Retype the whole listing below exactly, keeping every picture out of it.
---*---
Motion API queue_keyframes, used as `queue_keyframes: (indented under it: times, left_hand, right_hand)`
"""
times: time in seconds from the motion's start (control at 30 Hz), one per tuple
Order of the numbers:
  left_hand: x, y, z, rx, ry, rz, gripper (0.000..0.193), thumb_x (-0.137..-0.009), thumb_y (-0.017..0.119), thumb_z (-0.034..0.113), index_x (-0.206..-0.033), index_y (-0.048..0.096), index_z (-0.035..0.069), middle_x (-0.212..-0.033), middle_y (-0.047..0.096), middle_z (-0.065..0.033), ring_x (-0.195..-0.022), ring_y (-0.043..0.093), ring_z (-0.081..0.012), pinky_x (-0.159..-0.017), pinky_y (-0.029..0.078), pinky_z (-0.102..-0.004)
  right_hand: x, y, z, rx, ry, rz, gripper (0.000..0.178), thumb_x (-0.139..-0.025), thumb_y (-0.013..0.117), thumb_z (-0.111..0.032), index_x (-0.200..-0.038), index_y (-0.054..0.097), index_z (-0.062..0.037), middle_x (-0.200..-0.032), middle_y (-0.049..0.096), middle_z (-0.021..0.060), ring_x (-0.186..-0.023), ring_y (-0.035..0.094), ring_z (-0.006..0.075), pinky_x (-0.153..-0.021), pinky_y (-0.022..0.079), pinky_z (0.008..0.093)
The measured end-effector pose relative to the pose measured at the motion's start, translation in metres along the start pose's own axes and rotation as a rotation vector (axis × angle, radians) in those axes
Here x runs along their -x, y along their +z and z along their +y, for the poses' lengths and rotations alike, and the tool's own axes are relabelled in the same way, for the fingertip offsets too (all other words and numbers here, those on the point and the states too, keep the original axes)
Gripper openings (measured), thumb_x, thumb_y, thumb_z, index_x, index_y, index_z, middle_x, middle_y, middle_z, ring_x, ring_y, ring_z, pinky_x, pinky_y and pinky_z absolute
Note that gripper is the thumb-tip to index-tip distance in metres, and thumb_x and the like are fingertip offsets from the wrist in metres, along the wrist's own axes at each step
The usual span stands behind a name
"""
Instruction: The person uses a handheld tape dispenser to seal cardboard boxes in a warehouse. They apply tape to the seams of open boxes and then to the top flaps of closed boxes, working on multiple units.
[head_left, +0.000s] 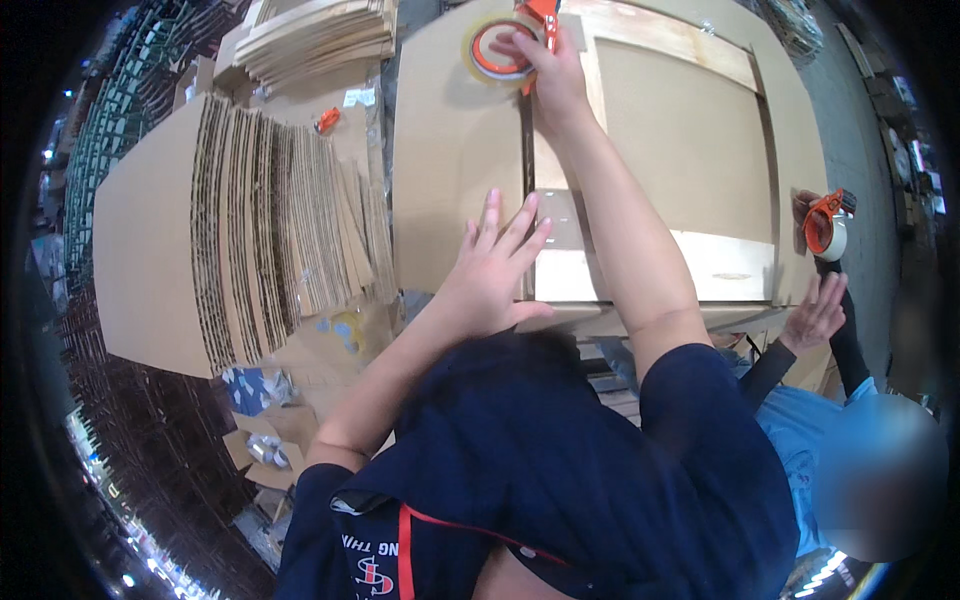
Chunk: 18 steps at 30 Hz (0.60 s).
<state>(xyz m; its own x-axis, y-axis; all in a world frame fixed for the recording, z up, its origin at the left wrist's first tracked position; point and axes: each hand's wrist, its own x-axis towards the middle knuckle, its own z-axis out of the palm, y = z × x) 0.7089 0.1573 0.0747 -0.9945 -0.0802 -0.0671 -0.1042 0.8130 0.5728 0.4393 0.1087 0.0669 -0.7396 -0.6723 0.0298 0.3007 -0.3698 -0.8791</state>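
My right hand (562,85) is closed around an orange tape dispenser (482,68) with a roll of clear tape, at the far edge of a cardboard sheet (440,150). Flat on the same cardboard, nearer to me, lies my left hand (487,272). Its fingers are spread and nothing is in it; the fingertips reach to the dark gap beside a pale wooden frame (715,262). The frame surrounds a cardboard panel (680,150). By the left fingertips, a brown patch with small marks (562,215) covers part of the frame's side.
At left stands a thick row of cardboard sheets (150,230), with wooden slats (320,45) beyond. A small orange object (327,120) lies between. An open carton (240,445) sits lower left. At right, a co-worker's hands (815,318) are beside another orange tape dispenser (825,228).
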Motion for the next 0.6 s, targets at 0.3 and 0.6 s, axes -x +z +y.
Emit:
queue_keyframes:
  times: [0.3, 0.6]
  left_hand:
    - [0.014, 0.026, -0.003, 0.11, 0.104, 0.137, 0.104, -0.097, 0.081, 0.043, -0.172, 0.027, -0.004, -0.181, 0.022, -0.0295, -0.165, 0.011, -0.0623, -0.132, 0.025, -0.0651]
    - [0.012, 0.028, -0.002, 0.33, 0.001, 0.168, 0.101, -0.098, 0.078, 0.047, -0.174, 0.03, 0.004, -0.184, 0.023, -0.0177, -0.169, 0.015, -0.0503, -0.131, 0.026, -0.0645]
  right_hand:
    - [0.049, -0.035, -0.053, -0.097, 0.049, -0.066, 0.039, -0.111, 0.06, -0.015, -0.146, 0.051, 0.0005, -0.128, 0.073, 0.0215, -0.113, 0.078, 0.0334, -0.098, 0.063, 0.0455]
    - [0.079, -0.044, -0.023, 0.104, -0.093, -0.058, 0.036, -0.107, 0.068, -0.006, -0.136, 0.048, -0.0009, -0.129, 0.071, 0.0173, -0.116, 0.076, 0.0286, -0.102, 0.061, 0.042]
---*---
## Your response
Motion API queue_keyframes, used as `queue_keyframes: (indented under it: times, left_hand, right_hand)`
"""
times: time in seconds from the motion's start (control at 30 Hz), one per tuple
Order of the numbers:
  left_hand: x, y, z, rx, ry, rz, gripper (0.000..0.193), thumb_x (-0.137..-0.009), thumb_y (-0.017..0.119), thumb_z (-0.034..0.113), index_x (-0.206..-0.033), index_y (-0.048..0.096), index_z (-0.035..0.069), middle_x (-0.212..-0.033), middle_y (-0.047..0.096), middle_z (-0.065..0.033), ring_x (-0.195..-0.022), ring_y (-0.043..0.093), ring_z (-0.081..0.012), pinky_x (-0.159..-0.017), pinky_y (-0.029..0.078), pinky_z (-0.102..-0.004)
  right_hand: x, y, z, rx, ry, rz, gripper (0.000..0.178), thumb_x (-0.139..-0.025), thumb_y (-0.013..0.117), thumb_z (-0.111..0.032), index_x (-0.200..-0.038), index_y (-0.054..0.097), index_z (-0.062..0.037), middle_x (-0.200..-0.032), middle_y (-0.049..0.096), middle_z (-0.021..0.060), ring_x (-0.186..-0.023), ring_y (-0.035..0.094), ring_z (-0.006..0.075), pinky_x (-0.153..-0.021), pinky_y (-0.022..0.079), pinky_z (0.008..0.093)
The measured end-effector pose relative to the pose measured at the motion's start, translation in metres along the start pose's own axes and rotation as a rotation vector (axis × angle, radians) in those axes
Here x runs along their -x, y along their +z and z along their +y, for the poses' lengths and rotations alike, and the tool's own axes are relabelled in the same way, for the fingertip offsets too (all other words and numbers here, those on the point and the states too, keep the original axes)
Gripper openings (measured), thumb_x, thumb_y, thumb_z, index_x, index_y, index_z, middle_x, middle_y, middle_z, ring_x, ring_y, ring_z, pinky_x, pinky_y and pinky_z absolute
Note that gripper is the thumb-tip to index-tip distance in metres, and thumb_x and the like are fingertip offsets from the wrist in metres, along the wrist's own axes at each step
The usual span stands behind a name
"""
Instruction: The person uses a handheld tape dispenser to seal cardboard boxes in a warehouse. They apply tape to the seams of open boxes and then to the top flaps of closed boxes, working on multiple units.
[head_left, +0.000s] 
Chunk: 18 steps at 30 Hz (0.60 s).
<state>(xyz m; its own x-axis, y-axis; all in a world frame fixed for the recording, z up, its origin at the left wrist's first tracked position; point and axes: each hand's wrist, its own x-axis towards the middle knuckle, its own z-axis out of the palm, y = z × x) 0.7089 0.1573 0.0747 -0.9945 -0.0802 -0.0671 -0.1042 0.8130 0.5728 0.4393 0.1087 0.0669 -0.7396 -0.6723 0.0298 0.3007 -0.3698 -0.8791</state>
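My right hand (562,85) is closed around an orange tape dispenser (482,68) with a roll of clear tape, at the far edge of a cardboard sheet (440,150). Flat on the same cardboard, nearer to me, lies my left hand (487,272). Its fingers are spread and nothing is in it; the fingertips reach to the dark gap beside a pale wooden frame (715,262). The frame surrounds a cardboard panel (680,150). By the left fingertips, a brown patch with small marks (562,215) covers part of the frame's side.
At left stands a thick row of cardboard sheets (150,230), with wooden slats (320,45) beyond. A small orange object (327,120) lies between. An open carton (240,445) sits lower left. At right, a co-worker's hands (815,318) are beside another orange tape dispenser (825,228).
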Motion for the next 0.6 s, targets at 0.3 and 0.6 s, axes -x +z +y.
Emit:
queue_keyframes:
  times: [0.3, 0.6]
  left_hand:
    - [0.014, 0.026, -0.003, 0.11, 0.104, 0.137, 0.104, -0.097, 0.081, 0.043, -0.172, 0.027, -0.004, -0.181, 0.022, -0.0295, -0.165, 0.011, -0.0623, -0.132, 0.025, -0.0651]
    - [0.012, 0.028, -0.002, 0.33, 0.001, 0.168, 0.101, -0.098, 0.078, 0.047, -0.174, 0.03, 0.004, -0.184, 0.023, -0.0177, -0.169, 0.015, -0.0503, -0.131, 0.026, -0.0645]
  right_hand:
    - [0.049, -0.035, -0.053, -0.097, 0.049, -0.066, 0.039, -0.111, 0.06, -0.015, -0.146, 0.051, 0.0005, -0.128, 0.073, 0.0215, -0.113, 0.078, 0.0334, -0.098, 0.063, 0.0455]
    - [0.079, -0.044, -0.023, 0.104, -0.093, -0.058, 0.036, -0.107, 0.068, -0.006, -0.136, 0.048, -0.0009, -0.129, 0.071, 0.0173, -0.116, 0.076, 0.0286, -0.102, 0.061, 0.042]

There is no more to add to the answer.